750万。それが口火となる。780、800、850。値段が上がっていく。900。一気に飛ぶとしばらくの沈黙。いままで黙っていた紳士が立ち上がり大台を変える。1千。しかしそこで終らない。1050、1070、1080。値段はまだ上がる。1100。もう三人の男だけが立ち上がっているだけだ。お互い相手の顔色を見ながら値段を上げる。1150、1170、1180、1190、1200。ここで一人が席に座った。もう一人が勝負に出る。1300。しばらくの沈黙。バイヤーは勝ち誇ったような笑顔を見せる。もう一人が隣りの男と何か話し合っている。不気味な笑いを浮かべると手を上げ声をあげる。1500。そこであきらめたように、一人が席に座った。次だというように私に目を向ける。
「では10番。1500万で落札です」
 司会者が告げると、少女はバイヤーに向かって小さく一礼をした。その仕草が彼女の育ちの良さを偲ばせた。しかし、彼女に待っているのは地獄であることは容易に想像できた。彼女は舞台を降ろされ、入れ替わりに私が舞台に立った。

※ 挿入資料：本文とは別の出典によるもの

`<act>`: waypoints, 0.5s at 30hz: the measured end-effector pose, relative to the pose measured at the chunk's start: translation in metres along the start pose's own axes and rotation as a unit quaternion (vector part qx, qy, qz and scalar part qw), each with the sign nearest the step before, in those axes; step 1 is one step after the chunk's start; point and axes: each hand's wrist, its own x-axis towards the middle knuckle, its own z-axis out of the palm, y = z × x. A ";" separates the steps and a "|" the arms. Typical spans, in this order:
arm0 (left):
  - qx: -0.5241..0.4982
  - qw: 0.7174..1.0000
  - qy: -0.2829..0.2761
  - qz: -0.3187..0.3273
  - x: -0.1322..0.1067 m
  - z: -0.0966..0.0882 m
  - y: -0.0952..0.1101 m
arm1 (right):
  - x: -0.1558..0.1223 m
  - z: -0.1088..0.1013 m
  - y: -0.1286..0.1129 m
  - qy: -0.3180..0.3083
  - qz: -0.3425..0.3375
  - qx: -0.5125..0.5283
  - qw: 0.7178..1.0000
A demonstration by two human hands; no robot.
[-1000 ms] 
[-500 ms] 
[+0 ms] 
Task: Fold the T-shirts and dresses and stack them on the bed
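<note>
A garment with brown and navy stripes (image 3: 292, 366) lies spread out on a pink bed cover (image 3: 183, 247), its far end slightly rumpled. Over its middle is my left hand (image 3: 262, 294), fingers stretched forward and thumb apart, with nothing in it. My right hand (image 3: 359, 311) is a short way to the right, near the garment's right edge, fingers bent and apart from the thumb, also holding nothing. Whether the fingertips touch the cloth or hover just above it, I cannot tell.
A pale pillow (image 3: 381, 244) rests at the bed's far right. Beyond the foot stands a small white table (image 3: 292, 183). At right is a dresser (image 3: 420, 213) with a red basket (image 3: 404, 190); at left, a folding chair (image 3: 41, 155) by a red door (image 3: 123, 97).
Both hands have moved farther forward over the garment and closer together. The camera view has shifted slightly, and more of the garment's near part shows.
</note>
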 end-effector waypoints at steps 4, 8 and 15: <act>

 私はバイヤー席を見回す。入り口から一人の男が入ってくるのが見える。私はそこにスポットライトが当たったような気がする。彼だった。彼は私の瞳の中だけの幻のスポットライトの中を歩き中段くらいの椅子に腰をかけた。
 私、さやかだよ。気付いてお願い。私は目を閉じて神様に御願いする。それから、無駄かもしれないが強く念じてテレパシーを送る。そんな無駄なことでさえ、やってみなくては気がすまなかった。でも彼は隣りの人と話をしていて私に一瞥だにしない。
「では、11番、最低落札価格500万からで御願いします」
 私の願いが届かないまま、オークションは始まった。さっきの少女と同じくらいのピリピリした緊張感が漂っている。
 1000。太い声。舞台の袖の平井がにんまりと笑った。でもそれで終らない。1010、さっきのハイエナと呼ばれた男。1100、1150、1160、1200、1210、1300、1310。ハイエナは、誰かが言った値段を10だけ上げる。余裕のある表情。私を絶対に競り落とすつもりらしい。
 1500!急に真吾様の隣りの太った白人が立ち上がった。1510。ハイエナはその男を睨みつける。1600。白人は挑むように言う。1610、ハイエナも負けてはいない。その他のバイヤーはこの時点で全員座っていた。
1700、1710、1800、1810。彼らは向き合いながら火花を散らす。さっきバイヤー達が私の側で喋っていた言葉を思い出す。私なら年間1000万は稼げるというのが彼らの見立てだった。二三年働かせて、またオークションで売るのも可能なのではという話だった。国内で働かせるには、未成年の少女より私の方が都合がいい、だから私の方を落札するという話だった。
1900、1910。私の命の値段は上がっていく。ついに白人が2000という言葉を口にする。2010、ハイエナは少し躊躇しながら言った。その弱い動きを見逃さない。
2500、白人が言うとハイエナは椅子に座り込んだ。私が白人の席を見ると、もう真吾様の姿はそこにはなかった。
 私が舞台を降りると、最後の女性が入れ替わりに上に上がった。彼女は1310万での落札であった。もちろんバイヤーはハイエナであった。